┏━━

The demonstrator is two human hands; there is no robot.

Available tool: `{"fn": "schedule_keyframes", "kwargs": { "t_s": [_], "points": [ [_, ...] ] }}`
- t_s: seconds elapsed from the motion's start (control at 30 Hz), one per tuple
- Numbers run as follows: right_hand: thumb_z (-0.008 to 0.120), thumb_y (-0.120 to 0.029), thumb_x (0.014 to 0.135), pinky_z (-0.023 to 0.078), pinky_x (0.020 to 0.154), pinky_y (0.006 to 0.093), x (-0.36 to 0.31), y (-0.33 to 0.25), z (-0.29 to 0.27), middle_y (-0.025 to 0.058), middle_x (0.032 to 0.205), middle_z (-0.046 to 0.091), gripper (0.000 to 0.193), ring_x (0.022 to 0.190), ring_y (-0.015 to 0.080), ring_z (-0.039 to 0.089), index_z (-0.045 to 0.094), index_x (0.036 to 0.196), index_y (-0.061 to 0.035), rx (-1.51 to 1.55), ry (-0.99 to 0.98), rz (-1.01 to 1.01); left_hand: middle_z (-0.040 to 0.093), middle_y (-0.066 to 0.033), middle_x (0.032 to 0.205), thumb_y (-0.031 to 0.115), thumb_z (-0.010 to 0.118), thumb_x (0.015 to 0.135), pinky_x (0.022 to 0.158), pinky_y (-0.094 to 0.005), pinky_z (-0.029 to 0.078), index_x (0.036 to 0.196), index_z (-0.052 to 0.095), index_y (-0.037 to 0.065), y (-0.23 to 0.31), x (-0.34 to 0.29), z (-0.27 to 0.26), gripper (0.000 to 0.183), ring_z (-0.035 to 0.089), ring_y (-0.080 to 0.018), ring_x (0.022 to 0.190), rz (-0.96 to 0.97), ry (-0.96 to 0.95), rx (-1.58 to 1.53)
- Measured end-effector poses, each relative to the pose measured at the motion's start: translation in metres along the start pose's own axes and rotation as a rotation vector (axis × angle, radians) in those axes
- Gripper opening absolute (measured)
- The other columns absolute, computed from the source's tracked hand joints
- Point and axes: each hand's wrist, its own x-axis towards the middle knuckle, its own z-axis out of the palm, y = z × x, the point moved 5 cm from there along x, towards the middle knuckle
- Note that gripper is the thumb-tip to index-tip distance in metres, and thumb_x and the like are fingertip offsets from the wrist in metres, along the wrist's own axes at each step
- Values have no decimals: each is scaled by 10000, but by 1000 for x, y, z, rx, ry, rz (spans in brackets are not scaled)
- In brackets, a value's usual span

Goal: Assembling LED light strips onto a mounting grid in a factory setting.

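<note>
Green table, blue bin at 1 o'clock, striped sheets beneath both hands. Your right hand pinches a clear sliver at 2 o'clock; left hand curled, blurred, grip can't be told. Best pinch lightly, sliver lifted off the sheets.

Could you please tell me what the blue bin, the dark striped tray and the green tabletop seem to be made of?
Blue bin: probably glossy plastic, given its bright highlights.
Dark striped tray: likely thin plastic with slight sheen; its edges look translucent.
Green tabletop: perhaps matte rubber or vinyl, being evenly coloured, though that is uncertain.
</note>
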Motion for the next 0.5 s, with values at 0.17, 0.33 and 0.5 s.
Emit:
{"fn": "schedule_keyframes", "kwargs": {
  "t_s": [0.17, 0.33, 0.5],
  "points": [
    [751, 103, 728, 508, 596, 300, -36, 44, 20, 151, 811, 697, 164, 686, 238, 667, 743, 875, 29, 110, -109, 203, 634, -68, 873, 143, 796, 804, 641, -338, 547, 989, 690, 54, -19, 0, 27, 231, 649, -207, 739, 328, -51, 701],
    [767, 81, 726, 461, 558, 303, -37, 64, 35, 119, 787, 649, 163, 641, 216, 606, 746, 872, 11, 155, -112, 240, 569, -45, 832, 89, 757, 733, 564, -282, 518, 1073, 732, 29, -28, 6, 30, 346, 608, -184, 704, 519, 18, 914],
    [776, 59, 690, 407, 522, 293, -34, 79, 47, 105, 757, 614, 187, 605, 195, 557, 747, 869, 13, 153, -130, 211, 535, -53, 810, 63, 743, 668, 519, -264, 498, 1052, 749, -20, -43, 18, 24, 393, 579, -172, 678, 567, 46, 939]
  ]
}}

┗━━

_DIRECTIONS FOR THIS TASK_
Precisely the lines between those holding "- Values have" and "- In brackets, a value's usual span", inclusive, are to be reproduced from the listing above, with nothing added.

_ANSWER SECTION_
- Values have no decimals: each is scaled by 10000, but by 1000 for x, y, z, rx, ry, rz (spans in brackets are not scaled)
- In brackets, a value's usual span

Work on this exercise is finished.